**What you are asked to do:** Keep the pictures out, and restate the listing that follows exactly as written.

-- Opening Marker --

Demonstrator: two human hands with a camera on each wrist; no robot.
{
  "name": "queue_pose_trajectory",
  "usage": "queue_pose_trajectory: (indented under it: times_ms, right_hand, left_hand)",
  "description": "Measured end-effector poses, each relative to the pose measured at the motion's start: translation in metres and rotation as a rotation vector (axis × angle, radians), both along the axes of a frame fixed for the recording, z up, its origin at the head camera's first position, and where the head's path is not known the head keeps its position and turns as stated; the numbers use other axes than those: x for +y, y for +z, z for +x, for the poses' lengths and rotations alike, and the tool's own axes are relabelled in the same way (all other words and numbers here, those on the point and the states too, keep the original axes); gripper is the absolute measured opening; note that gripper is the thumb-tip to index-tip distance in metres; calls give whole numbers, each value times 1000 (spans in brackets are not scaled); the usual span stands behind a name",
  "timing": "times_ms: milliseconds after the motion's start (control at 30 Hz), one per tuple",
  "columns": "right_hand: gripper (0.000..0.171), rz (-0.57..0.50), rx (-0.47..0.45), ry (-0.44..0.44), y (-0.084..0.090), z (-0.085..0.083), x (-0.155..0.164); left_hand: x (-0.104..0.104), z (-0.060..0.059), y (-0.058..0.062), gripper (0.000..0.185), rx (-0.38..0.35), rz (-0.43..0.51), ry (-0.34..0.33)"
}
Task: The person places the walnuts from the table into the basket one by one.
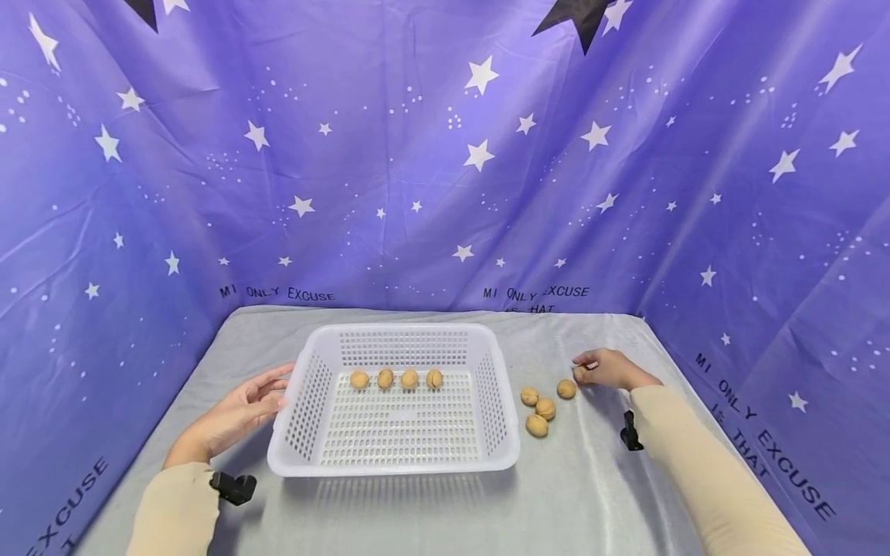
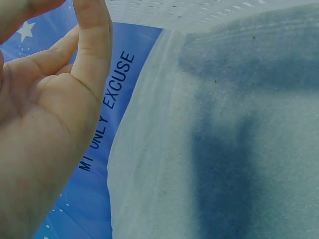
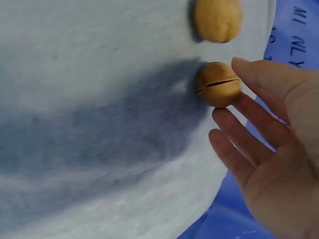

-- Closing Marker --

**Response for this exercise:**
Demonstrator: two human hands with a camera on each wrist; no robot.
{
  "name": "queue_pose_trajectory",
  "usage": "queue_pose_trajectory: (indented under it: times_ms, right_hand, left_hand)",
  "description": "Measured end-effector poses, each relative to the pose measured at the motion's start: translation in metres and rotation as a rotation vector (axis × angle, radians), both along the axes of a frame fixed for the recording, z up, its origin at the head camera's first position, and where the head's path is not known the head keeps its position and turns as stated; the numbers use other axes than those: x for +y, y for +z, z for +x, for the poses' lengths and rotations alike, and the tool's own axes are relabelled in the same way (all other words and numbers here, those on the point and the states too, keep the original axes); gripper is the absolute measured opening; note that gripper is the thumb-tip to index-tip distance in metres; calls give whole numbers, each value times 1000 (spans in brackets are not scaled); the usual span stands behind a name",
  "timing": "times_ms: milliseconds after the motion's start (control at 30 Hz), one per tuple",
  "columns": "right_hand: gripper (0.000..0.171), rz (-0.57..0.50), rx (-0.47..0.45), ry (-0.44..0.44), y (-0.084..0.090), z (-0.085..0.083), x (-0.155..0.164); left_hand: x (-0.104..0.104), z (-0.060..0.059), y (-0.058..0.062), gripper (0.000..0.185), rx (-0.38..0.35), rz (-0.43..0.51), ry (-0.34..0.33)"
}
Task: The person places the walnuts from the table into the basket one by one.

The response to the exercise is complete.